EXERCISE GOAL -
If a line in the data below contains the word "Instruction", copy it out.

------------------------------------------------------------------------

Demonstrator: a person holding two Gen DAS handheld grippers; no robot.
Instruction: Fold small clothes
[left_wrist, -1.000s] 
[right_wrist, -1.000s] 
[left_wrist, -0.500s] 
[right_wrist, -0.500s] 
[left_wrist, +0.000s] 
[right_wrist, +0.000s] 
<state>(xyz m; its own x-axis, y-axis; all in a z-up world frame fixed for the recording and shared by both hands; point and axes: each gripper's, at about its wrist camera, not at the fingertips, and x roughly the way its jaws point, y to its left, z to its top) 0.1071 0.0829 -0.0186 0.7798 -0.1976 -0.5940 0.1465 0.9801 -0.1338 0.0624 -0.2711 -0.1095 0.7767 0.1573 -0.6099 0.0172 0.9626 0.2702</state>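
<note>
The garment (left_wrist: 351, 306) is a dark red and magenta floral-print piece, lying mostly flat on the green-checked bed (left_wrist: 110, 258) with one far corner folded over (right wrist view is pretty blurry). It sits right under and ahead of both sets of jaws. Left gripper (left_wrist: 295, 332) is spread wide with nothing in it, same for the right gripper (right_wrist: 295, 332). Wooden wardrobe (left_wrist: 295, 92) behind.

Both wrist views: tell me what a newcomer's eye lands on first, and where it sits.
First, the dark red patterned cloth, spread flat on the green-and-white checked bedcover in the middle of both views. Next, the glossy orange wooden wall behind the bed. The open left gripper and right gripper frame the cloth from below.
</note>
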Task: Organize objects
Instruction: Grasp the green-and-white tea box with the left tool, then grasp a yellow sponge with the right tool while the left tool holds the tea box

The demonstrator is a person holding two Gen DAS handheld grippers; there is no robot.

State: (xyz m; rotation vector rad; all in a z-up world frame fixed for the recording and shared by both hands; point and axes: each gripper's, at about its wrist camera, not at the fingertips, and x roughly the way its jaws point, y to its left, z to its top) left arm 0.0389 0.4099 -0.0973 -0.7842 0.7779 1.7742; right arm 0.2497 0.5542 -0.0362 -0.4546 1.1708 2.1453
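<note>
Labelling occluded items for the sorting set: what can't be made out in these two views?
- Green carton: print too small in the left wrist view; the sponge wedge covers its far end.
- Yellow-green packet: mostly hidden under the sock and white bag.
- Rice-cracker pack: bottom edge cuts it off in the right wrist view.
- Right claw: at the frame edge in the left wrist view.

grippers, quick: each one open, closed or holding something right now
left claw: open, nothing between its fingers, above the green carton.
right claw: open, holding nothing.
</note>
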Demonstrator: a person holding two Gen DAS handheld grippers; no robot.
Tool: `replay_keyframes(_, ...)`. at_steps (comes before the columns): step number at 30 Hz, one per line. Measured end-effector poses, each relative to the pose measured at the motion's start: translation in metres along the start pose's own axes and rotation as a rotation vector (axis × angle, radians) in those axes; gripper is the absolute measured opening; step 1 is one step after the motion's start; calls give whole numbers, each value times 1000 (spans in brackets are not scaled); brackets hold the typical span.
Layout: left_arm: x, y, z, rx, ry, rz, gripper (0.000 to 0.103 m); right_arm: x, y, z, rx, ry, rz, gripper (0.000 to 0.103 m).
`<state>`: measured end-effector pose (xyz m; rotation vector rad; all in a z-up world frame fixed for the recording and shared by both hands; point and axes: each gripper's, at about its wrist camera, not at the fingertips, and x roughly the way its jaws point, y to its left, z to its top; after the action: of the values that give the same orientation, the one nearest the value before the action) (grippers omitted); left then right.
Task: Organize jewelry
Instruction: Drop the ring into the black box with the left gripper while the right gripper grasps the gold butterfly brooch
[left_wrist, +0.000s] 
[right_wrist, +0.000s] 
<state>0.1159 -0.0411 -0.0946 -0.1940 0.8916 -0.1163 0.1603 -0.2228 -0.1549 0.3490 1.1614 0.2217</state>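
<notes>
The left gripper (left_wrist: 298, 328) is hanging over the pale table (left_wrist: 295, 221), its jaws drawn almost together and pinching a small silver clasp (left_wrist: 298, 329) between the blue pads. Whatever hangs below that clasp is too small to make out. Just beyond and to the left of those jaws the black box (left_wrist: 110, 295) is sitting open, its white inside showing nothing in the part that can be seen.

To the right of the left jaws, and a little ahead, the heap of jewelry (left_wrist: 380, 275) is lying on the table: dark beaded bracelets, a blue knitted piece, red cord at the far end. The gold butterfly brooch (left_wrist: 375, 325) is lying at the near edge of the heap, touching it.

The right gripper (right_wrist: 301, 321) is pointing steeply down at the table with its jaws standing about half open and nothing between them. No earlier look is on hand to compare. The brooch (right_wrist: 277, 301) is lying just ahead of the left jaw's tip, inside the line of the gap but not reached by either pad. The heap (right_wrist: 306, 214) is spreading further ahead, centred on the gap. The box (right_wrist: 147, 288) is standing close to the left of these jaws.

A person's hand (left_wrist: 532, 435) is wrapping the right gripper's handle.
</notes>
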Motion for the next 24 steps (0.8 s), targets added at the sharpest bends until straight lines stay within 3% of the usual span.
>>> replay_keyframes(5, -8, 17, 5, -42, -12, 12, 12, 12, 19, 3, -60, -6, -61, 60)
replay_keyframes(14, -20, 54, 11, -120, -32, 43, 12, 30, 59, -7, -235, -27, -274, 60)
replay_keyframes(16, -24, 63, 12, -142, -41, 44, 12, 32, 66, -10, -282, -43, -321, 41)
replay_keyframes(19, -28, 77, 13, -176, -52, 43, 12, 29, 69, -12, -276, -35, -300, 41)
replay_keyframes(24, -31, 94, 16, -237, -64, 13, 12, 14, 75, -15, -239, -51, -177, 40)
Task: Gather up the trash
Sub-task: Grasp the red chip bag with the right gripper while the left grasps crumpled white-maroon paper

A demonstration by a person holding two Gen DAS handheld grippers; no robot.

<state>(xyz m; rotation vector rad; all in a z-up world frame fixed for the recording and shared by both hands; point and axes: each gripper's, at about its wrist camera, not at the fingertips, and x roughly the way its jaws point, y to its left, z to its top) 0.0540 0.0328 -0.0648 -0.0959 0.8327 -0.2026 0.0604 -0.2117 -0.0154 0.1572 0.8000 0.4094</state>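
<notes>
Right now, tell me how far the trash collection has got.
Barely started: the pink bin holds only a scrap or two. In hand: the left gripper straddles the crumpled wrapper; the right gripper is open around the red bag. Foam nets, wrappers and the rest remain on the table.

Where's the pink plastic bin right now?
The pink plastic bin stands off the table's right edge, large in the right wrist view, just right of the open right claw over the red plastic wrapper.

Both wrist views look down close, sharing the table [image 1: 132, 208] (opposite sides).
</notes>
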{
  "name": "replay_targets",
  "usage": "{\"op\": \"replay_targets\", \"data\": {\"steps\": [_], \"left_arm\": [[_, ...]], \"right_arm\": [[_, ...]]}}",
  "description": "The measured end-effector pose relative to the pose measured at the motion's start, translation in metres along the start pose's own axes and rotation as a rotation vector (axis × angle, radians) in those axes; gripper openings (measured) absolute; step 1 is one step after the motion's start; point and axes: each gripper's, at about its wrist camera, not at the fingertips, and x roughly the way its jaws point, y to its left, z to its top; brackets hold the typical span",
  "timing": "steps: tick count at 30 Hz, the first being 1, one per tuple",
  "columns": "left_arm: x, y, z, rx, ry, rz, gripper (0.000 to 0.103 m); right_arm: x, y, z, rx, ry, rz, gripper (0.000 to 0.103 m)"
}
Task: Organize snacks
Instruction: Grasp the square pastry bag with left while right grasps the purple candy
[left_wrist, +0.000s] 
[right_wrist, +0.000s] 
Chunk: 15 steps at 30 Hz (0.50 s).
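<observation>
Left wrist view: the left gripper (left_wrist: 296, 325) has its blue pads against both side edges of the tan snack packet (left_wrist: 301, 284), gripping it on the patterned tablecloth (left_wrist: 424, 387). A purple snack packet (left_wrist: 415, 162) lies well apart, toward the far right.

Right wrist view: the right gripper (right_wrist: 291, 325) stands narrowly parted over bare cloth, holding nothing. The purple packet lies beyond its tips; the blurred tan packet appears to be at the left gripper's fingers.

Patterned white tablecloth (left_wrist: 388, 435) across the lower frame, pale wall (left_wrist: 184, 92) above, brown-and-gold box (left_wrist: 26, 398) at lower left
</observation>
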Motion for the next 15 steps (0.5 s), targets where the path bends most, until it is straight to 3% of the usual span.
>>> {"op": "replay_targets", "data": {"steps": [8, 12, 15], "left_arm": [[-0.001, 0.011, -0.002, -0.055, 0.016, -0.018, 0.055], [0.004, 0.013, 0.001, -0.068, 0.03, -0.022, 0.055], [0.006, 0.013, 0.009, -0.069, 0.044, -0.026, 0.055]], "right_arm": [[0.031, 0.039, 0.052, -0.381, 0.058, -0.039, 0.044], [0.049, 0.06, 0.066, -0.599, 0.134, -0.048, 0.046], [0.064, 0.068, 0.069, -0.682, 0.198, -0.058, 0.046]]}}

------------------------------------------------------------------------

WRITTEN ANSWER -
Instruction: Fold small clothes
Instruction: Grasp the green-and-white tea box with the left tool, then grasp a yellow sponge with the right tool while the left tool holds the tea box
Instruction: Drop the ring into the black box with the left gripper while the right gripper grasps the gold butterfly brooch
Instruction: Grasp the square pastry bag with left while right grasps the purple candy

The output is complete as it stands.